Editorial: No adeus a Waldemar Bastos

Jornal OPaís edição 1926 de 11/08/2020

Definia-se com um homem de valores. Valores estes que os defendeu durante largos anos e lhe valeram, durante largos anos, também, epítetos como o do contra ou a antítese, como frisou, recentemente, em entrevista ao Jornal de Angola.

A política nunca foi o seu forte. Talvez por isso ‘defendesse’, ainda nas fases mais difíceis da vida política, económica e social deste país, que os mais novos não se envolvessem nela, como um dia cantou. O conselho teve o seu devido efeito.

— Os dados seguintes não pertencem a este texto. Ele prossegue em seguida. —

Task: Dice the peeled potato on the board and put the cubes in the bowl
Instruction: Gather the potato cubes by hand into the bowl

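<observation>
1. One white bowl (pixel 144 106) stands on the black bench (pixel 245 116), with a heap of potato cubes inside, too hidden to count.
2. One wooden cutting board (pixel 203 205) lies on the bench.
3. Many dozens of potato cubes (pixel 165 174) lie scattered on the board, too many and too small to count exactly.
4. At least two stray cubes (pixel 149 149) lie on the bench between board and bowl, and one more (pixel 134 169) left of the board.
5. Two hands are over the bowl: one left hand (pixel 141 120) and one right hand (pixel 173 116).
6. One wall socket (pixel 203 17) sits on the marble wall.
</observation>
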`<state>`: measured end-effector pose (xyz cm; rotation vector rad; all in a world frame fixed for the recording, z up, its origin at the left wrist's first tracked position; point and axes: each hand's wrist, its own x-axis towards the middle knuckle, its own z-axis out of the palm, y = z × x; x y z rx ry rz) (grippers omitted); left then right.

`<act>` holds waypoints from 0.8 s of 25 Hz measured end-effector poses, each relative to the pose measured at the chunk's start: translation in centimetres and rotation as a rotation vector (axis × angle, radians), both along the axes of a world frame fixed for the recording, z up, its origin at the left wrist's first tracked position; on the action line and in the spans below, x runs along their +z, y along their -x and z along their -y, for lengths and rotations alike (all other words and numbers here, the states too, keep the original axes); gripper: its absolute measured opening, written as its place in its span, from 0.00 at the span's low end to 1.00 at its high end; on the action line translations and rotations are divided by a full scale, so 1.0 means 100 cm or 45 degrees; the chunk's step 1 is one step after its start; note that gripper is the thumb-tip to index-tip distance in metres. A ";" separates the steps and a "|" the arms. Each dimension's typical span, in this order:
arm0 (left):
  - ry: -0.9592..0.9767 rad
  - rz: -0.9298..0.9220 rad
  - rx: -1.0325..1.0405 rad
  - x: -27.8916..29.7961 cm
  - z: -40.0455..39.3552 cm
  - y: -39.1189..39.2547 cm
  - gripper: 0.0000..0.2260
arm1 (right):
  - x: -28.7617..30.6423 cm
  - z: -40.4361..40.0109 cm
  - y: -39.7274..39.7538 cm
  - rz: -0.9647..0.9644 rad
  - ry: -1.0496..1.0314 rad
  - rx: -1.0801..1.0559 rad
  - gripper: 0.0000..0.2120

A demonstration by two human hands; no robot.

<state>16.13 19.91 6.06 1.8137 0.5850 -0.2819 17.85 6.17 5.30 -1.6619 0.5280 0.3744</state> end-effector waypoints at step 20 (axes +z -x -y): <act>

O contrário. Serviu de chamamento para a luta. Para a busca e o alcance dos desígnios mais nobres num país à procura do desenvolvimento e do progresso. É essa esperança que o fazia viver. Que lhe permitia respirar novamente no solo que o viu nascer e esperava se estabelecer, apesar de não o ter compreendido a determinada altura.

Quis o destino que ontem, aos 66 anos, Waldemar Bastos, deixasse o mundo dos vivos em Portugal, vítima de câncer. Mas fê-lo já na condição de um homem em paz, com o sentimento de que não se sentia mais um forasteiro na sua própria terra: Angola. Pelo menos, é o que ele próprio dizia.